Posttraumatic Stress:  I prefer to consider posttraumatic stress disorder (PTSD) as distinct, though it is technically an anxiety disorder.  When an exposure to a traumatic event causes later psychological problems, it is usually due to the need to protect oneself psychologically from the full experience of that event when it originally occurred.  As a result the event is not fully integrated into one's experience and memory and can disrupt day to day living with intrusive memories, nightmares, panic attacks and other anxious responses, depression, and avoidance of situations that might trigger these symptoms.  The work in therapy is primarily to achieve integration of the traumatic experience by developing the strength and ability to confront the trauma, put the dissociated aspects of the experience together, and to make meaning of what happened.

Personality Disorders:  We all have personality traits that make us interesting, sometimes bothersome to others, lovable, and always unique.  It is not uncommon for people to seek psychotherapy for a personality trait or pattern that is problematic.  However, it is when these traits become so inflexible, maladaptive, or distressful to cause social or occupational impairment that we consider a personality disorder diagnosis.  Work in this area is most productive in regular longer-term therapy that links childhood experience, current relationships, and the therapeutic relationship to promote insight into maladaptive patterns and opportunity for change.
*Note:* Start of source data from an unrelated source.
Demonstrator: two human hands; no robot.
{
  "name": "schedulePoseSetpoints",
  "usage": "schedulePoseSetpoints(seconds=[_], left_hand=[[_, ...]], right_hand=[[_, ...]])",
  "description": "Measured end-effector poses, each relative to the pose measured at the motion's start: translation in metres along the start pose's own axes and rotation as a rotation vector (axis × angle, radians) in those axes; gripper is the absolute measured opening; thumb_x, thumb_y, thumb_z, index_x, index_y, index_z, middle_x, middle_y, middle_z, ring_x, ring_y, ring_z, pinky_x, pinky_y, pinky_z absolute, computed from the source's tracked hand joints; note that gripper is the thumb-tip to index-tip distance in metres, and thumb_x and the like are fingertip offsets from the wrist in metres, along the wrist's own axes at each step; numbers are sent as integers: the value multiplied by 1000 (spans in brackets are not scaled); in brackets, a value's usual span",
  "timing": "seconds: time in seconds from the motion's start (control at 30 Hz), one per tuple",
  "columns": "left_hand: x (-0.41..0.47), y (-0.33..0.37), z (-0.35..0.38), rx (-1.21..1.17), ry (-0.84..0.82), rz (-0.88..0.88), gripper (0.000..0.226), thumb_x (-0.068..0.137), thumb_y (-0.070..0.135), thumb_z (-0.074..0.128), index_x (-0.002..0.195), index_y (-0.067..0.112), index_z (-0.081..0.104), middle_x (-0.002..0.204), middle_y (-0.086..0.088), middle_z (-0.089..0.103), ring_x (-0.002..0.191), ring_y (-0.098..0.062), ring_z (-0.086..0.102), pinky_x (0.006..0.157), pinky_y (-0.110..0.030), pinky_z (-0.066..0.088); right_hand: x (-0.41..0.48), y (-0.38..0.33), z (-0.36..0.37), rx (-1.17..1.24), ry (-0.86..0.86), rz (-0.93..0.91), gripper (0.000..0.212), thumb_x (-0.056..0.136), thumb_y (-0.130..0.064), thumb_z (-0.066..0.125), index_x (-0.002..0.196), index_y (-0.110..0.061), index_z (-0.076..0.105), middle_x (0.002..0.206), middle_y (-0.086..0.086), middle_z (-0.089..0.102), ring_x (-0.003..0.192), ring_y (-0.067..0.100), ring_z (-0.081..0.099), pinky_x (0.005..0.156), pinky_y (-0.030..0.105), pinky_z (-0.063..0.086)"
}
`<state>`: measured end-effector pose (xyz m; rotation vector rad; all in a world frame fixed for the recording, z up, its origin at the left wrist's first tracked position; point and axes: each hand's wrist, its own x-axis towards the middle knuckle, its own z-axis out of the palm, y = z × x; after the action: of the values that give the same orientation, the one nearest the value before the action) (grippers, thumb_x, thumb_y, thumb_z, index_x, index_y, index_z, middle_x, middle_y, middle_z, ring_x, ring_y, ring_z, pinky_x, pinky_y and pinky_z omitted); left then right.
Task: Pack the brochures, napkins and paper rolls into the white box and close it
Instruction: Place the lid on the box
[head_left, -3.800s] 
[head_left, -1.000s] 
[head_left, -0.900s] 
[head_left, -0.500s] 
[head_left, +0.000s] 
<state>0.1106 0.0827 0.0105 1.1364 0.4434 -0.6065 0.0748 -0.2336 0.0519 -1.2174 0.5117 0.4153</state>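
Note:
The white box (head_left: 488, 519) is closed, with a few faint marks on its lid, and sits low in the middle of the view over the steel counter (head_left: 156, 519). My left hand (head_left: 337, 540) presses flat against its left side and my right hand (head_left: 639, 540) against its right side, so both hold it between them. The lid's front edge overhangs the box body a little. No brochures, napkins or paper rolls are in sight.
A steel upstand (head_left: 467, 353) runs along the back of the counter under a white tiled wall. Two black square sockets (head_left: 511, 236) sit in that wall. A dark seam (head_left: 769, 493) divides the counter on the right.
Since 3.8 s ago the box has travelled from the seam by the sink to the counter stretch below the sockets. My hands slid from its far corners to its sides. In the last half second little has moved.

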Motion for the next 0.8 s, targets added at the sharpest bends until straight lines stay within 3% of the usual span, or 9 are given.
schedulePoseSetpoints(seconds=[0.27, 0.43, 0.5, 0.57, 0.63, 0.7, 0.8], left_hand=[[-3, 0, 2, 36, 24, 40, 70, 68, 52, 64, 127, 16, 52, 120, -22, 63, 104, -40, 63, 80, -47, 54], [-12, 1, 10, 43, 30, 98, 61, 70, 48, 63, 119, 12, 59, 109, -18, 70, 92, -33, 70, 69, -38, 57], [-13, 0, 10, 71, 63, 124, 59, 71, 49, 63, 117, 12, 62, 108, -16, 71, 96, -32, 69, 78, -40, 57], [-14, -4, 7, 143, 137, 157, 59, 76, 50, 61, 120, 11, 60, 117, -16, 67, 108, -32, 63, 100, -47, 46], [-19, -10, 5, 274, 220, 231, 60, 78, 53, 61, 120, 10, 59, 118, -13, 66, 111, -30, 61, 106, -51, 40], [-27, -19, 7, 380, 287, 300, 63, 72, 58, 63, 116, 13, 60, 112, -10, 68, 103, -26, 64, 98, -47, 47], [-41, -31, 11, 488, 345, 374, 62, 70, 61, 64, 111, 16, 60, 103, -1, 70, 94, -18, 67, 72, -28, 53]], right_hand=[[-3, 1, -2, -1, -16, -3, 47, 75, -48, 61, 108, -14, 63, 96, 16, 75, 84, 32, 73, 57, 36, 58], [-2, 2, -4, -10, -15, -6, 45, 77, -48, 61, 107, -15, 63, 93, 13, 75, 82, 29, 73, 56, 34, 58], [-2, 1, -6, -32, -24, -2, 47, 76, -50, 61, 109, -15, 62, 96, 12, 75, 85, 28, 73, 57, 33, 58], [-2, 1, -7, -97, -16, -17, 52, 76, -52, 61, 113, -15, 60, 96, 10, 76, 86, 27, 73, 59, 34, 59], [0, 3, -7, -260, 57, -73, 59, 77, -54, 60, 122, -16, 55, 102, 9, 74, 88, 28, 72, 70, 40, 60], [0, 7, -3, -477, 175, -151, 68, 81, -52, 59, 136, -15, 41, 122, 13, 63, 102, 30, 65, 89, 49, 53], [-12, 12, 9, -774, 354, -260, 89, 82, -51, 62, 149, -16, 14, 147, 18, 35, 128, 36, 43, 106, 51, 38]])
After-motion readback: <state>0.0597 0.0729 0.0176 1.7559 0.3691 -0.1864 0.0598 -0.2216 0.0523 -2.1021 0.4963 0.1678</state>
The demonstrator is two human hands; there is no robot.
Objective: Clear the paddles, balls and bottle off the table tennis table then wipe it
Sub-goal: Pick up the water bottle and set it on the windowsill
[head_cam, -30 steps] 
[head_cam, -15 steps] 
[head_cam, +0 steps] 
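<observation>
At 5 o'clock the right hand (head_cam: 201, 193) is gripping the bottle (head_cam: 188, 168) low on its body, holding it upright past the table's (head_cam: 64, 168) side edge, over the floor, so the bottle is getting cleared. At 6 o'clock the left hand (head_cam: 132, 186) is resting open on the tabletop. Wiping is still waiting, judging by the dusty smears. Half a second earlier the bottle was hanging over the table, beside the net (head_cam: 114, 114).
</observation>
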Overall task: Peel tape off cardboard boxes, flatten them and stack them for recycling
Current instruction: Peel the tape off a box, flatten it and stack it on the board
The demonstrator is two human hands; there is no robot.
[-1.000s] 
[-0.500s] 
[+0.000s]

Thought Disorder:  Strictly defined, disorders of thought encompass a wide range of cognitive dysfunction that can be a part of depression and anxiety (loss of concentration, catastrophic or unrealistically pessimistic thinking, extreme self-consciousness, etc.), however, the phrase "thought disorder" in mental health has generally come to mean the same as "psychosis."  The hallmark of psychosis is hallucinations (perceiving things that are not there) and delusions (believing things that are not true).  Psychosis can also include disorganized speech and disorganized behavior.  Psychosis generally involves some degree of loss of "reality testing," or being able to disguish what is real from what is not.  More severe psychosis involves loss of "insight," or the ability to know that these psychotic experiences are symptoms and not objective reality.  The diagnostic category that is defined by psychosis is Schizophrenia and its variants though a person might experience psychotic symptoms during a manic episode, when intoxicated with or in withdrawal from alcohol or drugs, some forms of dementia, and in severe depressive episodes.  Medication is usually indicated in these disorders.  Psychotherapy can be helpful when there is some degree of insight and the person is organized enough to participate.